Tasmanian soil is fairly consistent across the State, and has a mineral profile that lacks certain essential ingredients for vegetable gardening. I had found an organic fertiliser recipe in the excellent book ‘Tasmanian Food Gardening’ by Steve Solomon, and had for some time been tracking down the ingredients from local suppliers.
I mixed up enough for ten square metres, sprinkled it around, and planted the seeds of some winter vegetables. Apart from the niggle of the water usage, everything seemed to be going smoothly.
A few days later I returned, and the tank was once again empty. I had other things to take care of, but the seeds were sprouting and we were in the middle of a drought, so for the next few weeks I was taking every spare moment to drive back and forth, towing thousands of litres of water and pumping them into the ravening maw of my irrigation system.
At last, after several weeks of this craziness, I was able to put aside a whole day to sit quietly without the distractions of work, of house-building, of firewood, or of small children, and to turn the system on and off and to observe it carefully.
Firstly, the mechanical timer was not keeping time at all. During the past fortnight I had noticed that it would be running anything from one to twelve hours behind (or possibly ahead, who knew?). I had it set to switch the pump on for 30 minutes, twice a day, but if the timer wasn’t reliable, how long was it really pumping for?
I took the timer out of the system, and, sitting quietly in the sunshine, began switching the pump on and off manually. Because it’s a low-pressure drip system, it isn’t immediately obvious from the business end whether it’s on or off. Once the pump stops, the pipes spend an appreciable time slowly draining, and you have to watch the drip nodes very closely to see if any water is coming out, especially as – without pump pressure – only the nodes on the underside, hidden against the soil, are working.

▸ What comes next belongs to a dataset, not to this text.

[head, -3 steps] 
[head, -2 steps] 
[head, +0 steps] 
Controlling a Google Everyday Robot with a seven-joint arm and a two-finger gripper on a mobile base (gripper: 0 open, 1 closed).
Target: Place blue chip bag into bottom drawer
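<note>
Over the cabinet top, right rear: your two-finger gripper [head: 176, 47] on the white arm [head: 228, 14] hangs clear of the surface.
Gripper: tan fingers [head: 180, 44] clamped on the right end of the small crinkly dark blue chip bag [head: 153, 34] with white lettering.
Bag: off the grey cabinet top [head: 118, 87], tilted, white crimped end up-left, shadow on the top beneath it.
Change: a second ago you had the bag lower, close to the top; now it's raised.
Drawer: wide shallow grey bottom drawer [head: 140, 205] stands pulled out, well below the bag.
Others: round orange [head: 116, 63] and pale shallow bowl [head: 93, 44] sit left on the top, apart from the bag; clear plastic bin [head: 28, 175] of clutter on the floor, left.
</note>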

Time and patience eventually won out, and I proved to my satisfaction that, once the pump switched off, the pipe continued to siphon slowly throughout the day, quietly draining the tank until it was empty. There was a satisfying magical moment when I turned the pump off and stabbed an air-hole at the highest point of the hose. The system aspirated loudly, and the flow stopped.
When the pump is on, it now spurts a little fountain out of the cut hose, but the water returns to the tank, the pump and drip line compensate for the pressure loss, and the fountain makes a pleasant tinkling sound that tells me when the irrigation is on.
Remember the problem with the mechanical timer? I replaced it with a digital timer, which keeps perfect time. Later, I tried the mechanical timer at home, on mains power, and it ran perfectly; there must be something about running it on the inverter of the battery box that confuses it.
Catching the rain for irrigation
One day, we’ll build a shed with a large roof which will capture tens of thousands of litres, which will solve all our water supply problems. Right now, though, we have other priorities, but I was not unaware of the craziness of towing thousands of litres across country with a big V8 several times a week.
Our builders in Kingston had ordered a batch of incorrectly coloured roofing panels, which were sitting in the garden of our house, awaiting disposal. I put them in the trailer, added a stack of cheap construction timber and some guttering, and built myself a rain-catcher. It won’t really collect a lot of rain in the dry season, but – bearing in mind that the irrigation system is agnostic to the weather, and pumps rain or shine – it keeps the tank topped up in the wet.
Yes, it would be possible to add a rain sensor. It’s on my ‘nice to have’ list.